Houston Astros Owner Drayton McLane Names Himself Manager (Satire)
Saying he wasn't satisfied with any of the candidates the Houston Astros interviewed, owner Drayton McLane will hold a press conference at 10 a.m. CST Wednesday to announce he's hiring himself as the team's manager.
The team reportedly had tried to hire Manny Acta as manager, only for Acta to bolt the 'Stros for the Indians. Fans had also called on McLane to hire Astro greats Craig Biggio or Jeff Bagwell to manage the team.
"After five minutes of careful consideration, I have decided to hire myself as manager," McLane said in a statement that he'll read tomorrow. "I like me, I like baseball, I like being on the field and I think I can do a good job running this team."
McLane plans to try to hire Phil Garner, Dave Clark and Brad Mills as coaches.

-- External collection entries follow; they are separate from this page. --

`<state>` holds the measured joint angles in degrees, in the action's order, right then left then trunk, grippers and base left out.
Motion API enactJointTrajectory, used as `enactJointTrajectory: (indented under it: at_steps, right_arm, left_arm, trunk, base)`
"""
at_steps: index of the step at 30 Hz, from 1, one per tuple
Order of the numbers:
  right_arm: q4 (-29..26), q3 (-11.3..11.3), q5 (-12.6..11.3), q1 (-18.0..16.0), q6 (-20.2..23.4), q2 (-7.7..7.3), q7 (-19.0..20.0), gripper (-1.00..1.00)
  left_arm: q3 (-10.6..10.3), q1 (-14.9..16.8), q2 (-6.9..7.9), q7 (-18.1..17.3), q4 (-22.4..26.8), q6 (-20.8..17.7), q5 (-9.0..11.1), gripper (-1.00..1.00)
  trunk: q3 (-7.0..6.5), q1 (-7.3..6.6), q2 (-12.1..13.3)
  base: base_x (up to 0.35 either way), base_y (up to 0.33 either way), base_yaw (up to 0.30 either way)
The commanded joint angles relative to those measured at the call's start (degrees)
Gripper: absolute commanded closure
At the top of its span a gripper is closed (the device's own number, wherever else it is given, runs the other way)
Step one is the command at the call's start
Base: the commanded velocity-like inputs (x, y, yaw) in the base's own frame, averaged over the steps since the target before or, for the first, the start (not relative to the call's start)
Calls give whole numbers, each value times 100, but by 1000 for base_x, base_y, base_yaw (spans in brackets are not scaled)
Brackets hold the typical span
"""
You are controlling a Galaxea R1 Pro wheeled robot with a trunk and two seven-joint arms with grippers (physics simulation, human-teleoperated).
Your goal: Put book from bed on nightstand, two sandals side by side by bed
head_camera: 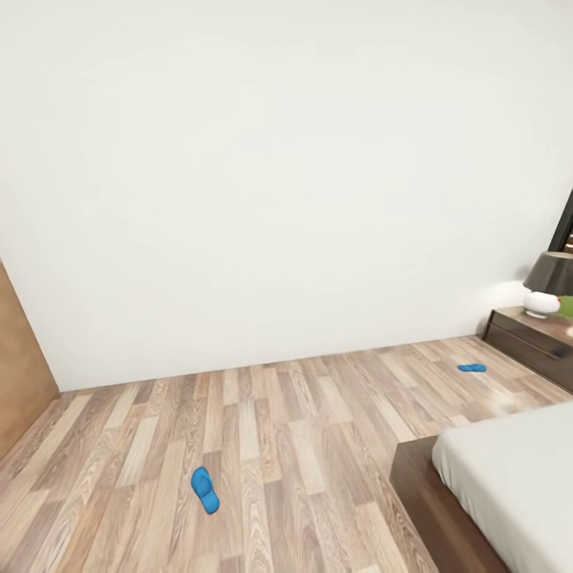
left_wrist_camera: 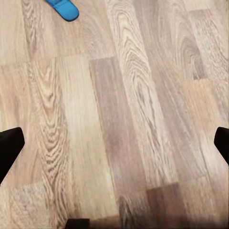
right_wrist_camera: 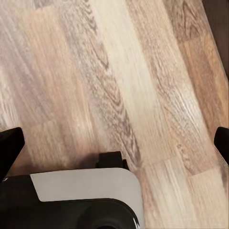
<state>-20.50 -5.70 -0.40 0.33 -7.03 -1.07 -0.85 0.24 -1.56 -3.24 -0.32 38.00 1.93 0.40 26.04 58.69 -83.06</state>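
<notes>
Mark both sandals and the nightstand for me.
Near sandal [head_camera: 204, 489], head view, middle of sole.
Far sandal [head_camera: 472, 368], head view, middle of sole.
Nightstand [head_camera: 532, 344], head view, drawer front.

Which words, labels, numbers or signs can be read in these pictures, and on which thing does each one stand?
None can be read.
The near sandal and the far sandal: plain blue, no print shows.
The nightstand, the lamp on it and the bed: no lettering.
The wall and the wood floor: bare of signs.
</notes>
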Motion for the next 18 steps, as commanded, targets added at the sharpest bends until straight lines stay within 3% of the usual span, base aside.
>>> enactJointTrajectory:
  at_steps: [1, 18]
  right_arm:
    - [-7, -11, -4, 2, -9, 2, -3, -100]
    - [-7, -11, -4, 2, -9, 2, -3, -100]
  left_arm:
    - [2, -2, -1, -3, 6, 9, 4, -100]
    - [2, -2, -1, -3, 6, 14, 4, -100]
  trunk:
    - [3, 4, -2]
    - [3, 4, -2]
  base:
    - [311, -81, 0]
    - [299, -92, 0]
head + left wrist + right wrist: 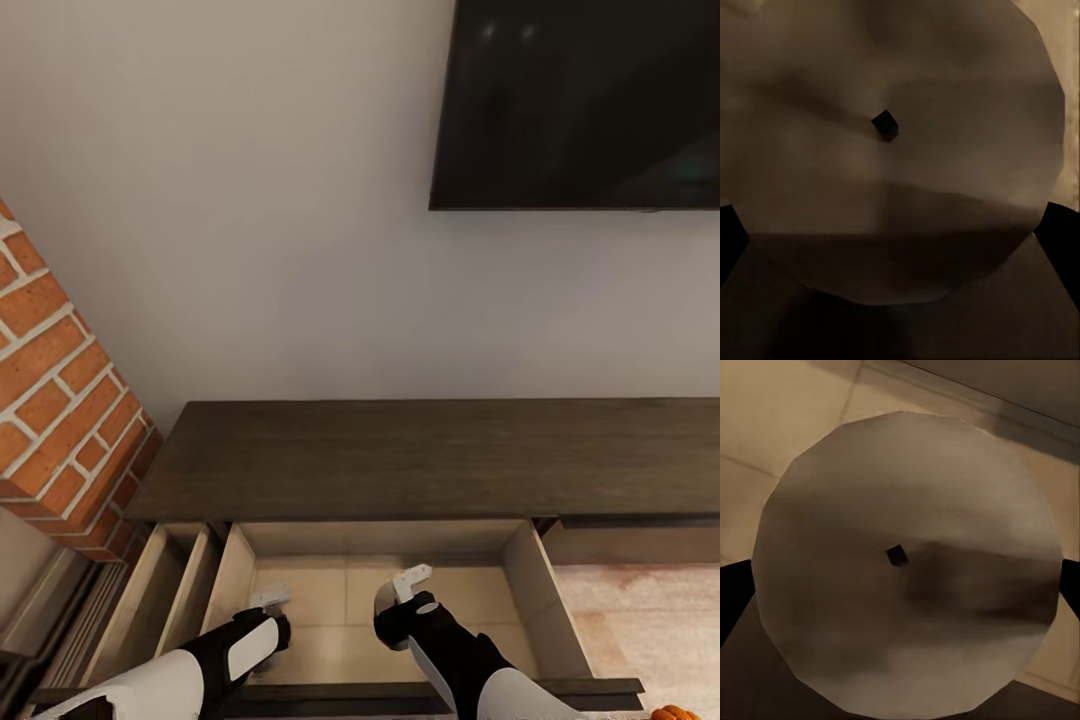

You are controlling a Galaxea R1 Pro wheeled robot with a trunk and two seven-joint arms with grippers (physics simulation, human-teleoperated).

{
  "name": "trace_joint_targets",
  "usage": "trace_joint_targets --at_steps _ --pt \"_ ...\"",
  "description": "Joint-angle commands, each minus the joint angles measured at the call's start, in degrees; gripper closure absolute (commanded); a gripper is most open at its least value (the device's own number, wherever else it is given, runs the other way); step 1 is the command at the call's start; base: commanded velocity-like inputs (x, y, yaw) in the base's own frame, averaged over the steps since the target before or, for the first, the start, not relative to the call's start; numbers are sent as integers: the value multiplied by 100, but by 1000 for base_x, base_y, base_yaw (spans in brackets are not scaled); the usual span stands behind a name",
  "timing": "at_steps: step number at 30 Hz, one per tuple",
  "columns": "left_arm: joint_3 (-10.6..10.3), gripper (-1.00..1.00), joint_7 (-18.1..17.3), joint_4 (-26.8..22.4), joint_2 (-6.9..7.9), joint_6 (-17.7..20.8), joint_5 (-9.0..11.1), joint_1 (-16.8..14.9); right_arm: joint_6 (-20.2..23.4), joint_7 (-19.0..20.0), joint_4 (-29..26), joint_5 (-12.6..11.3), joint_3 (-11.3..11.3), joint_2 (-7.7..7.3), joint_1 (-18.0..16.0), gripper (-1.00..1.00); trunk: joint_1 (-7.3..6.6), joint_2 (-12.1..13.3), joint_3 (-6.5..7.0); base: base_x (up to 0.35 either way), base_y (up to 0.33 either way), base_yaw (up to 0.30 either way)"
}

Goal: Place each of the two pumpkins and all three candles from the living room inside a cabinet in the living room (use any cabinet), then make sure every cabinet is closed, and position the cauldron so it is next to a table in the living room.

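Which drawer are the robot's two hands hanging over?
The wide middle drawer: the left gripper and right gripper hang above it, not the narrow open drawer at the left.

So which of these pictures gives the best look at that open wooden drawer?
The head view: it shows the whole open drawer of the dark cabinet, pale inside, both arms reaching in. The right wrist view catches a strip of its pale floor beside a candle; the left wrist view barely any.
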Motion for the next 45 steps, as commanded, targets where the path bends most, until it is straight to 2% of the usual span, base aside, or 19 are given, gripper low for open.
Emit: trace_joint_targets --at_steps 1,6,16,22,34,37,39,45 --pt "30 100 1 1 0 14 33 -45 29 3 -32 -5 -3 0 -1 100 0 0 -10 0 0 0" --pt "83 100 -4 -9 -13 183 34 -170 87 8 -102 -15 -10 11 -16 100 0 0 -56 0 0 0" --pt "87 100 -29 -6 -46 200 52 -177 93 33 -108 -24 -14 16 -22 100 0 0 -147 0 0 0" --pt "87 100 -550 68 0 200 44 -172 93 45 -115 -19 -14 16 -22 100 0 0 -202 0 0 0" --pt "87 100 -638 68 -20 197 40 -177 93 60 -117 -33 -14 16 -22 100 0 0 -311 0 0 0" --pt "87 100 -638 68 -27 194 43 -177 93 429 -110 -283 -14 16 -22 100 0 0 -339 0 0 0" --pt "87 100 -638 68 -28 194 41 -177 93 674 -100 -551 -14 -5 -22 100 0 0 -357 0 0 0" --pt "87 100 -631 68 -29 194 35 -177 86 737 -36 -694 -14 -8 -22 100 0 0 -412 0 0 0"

At least three other times in Major League Baseball history has an owner tried to manage a team: Judge Emil Fuchs managed the Boston Braves for a season in the late 1920s (they finished last); Chris Von Der Ahe for the Boston Braves (he reportedly instructed his players to hit the balls "on the floor" instead of in the air); and Ted Turner for a single game in 1977. Turner's advice on managing was indeed brilliant: "Managing's easier than trying to have a successful marriage. All you have to do is score more runs than the other guy and learn what the umpire's favorite meals are."
Turner was forced to return to the owner's box after then-National League president Chub Feeney told him managers couldn't own any financial interest in the team.
Will the National League do this?
"I doubt it," said a spokesperson for acting commissioner Bud Selig. "Mr. Selig's involved with the Milwaukee Brewers, so he has a vested interest in the Astros losing."
How well can the 2010 Astros do?
"I think they can do very well," McLane said, sporting a Number 36 jersey in honor of 1936, the year he was born. "They'll do their best and be on their best behavior with the owner in the clubhouse."
McLane added: "Part of Houston's problems is they have had managers who have had too much experience in baseball. They need a manager who offers a fresh perspective, one who does things differently. They need new blood—even if it's coming from a 73-year-old man."